**Work task**:
Transcribe the entire listing below exactly.

[Start of Attachment]

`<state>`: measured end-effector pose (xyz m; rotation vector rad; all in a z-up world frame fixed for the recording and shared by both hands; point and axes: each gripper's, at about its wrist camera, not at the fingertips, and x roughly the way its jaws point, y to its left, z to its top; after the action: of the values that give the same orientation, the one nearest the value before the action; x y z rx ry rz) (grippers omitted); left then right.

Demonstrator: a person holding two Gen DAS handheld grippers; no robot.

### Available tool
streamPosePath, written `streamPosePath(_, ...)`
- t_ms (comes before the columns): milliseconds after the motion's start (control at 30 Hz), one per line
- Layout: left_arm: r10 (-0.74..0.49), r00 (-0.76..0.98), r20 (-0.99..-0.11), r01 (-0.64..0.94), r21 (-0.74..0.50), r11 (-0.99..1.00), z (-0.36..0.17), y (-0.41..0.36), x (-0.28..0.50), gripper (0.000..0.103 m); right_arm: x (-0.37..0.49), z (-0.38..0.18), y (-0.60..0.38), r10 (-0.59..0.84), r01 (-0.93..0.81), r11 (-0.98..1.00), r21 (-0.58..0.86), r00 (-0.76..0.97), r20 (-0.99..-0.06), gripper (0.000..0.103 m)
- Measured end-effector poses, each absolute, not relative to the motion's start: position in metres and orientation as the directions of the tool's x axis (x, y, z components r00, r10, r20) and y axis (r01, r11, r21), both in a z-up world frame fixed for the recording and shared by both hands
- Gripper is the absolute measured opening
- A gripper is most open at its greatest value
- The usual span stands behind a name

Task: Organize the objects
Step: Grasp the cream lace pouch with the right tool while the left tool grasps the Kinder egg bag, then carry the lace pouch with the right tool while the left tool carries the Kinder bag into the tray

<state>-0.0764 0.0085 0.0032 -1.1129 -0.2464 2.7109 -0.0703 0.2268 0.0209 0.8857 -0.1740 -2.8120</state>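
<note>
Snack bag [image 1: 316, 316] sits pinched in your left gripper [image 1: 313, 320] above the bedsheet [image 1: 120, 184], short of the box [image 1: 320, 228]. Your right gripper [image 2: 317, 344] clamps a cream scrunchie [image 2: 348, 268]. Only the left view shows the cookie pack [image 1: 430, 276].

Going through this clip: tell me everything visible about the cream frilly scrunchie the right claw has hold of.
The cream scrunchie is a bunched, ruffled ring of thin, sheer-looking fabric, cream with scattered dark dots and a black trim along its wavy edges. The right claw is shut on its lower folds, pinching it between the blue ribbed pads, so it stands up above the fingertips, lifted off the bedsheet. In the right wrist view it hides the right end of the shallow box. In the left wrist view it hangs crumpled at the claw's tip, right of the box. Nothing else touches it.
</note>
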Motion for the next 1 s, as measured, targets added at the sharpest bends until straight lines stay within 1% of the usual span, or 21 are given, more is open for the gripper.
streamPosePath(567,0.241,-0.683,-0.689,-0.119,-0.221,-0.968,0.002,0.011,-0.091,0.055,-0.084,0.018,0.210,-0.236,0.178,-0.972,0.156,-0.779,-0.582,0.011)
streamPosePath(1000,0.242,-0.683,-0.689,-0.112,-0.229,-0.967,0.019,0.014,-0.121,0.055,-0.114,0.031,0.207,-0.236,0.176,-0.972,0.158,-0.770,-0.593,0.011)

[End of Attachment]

**Solution for this task**:
`<state>`: measured end-effector pose (xyz m; rotation vector rad; all in a z-up world frame fixed for the recording and shared by both hands; point and axes: each gripper's, at about its wrist camera, not at the fingertips, and x roughly the way its jaws point, y to its left, z to its top; after the action: of the values that give the same orientation, the one nearest the value before the action; x y z rx ry rz) (grippers omitted); left then right.

Demonstrator: a person holding two Gen DAS handheld grippers; no robot.

### Available tool
streamPosePath, written `streamPosePath(_, ...)`
- t_ms (comes before the columns): milliseconds after the motion's start (control at 30 Hz), one per line
- Layout: left_arm: r10 (-0.74..0.49), r00 (-0.76..0.98), r20 (-0.99..-0.11), r01 (-0.64..0.94), r21 (-0.74..0.50), r11 (-0.99..1.00), z (-0.36..0.17), y (-0.41..0.36), x (-0.28..0.50), gripper (0.000..0.103 m); right_arm: x (-0.37..0.49), z (-0.38..0.18), y (-0.60..0.38), r10 (-0.59..0.84), r01 (-0.93..0.81), r11 (-0.98..1.00), r21 (-0.58..0.86), r00 (-0.76..0.97), r20 (-0.99..-0.06), gripper (0.000..0.103 m)
- Measured end-effector poses, each absolute, not relative to the motion's start: position in metres and orientation as the directions of the tool's x axis (x, y, z components r00, r10, r20) and y axis (r01, r11, r21), both in a z-up world frame fixed for the recording and shared by both hands
- Gripper is the absolute measured opening
- A gripper is most open at its greatest value
- The usual span stands behind a name

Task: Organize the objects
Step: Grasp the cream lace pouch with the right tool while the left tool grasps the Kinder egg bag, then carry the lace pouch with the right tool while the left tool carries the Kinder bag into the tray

<state>-0.0764 0.0085 0.0032 -1.1129 -0.2464 2.7109 -0.0703 0.2268 0.0209 0.8857 -0.1740 -2.8120</state>
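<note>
Snack bag [image 1: 316, 316] sits pinched in your left gripper [image 1: 313, 320] above the bedsheet [image 1: 120, 184], short of the box [image 1: 320, 228]. Your right gripper [image 2: 317, 344] clamps a cream scrunchie [image 2: 348, 268]. Only the left view shows the cookie pack [image 1: 430, 276].

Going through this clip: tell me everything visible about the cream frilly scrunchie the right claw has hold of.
The cream scrunchie is a bunched, ruffled ring of thin, sheer-looking fabric, cream with scattered dark dots and a black trim along its wavy edges. The right claw is shut on its lower folds, pinching it between the blue ribbed pads, so it stands up above the fingertips, lifted off the bedsheet. In the right wrist view it hides the right end of the shallow box. In the left wrist view it hangs crumpled at the claw's tip, right of the box. Nothing else touches it.
</note>
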Motion for the next 1 s, as measured, targets added at the sharpest bends until straight lines stay within 1% of the usual span, or 21 are given, more is open for the gripper.
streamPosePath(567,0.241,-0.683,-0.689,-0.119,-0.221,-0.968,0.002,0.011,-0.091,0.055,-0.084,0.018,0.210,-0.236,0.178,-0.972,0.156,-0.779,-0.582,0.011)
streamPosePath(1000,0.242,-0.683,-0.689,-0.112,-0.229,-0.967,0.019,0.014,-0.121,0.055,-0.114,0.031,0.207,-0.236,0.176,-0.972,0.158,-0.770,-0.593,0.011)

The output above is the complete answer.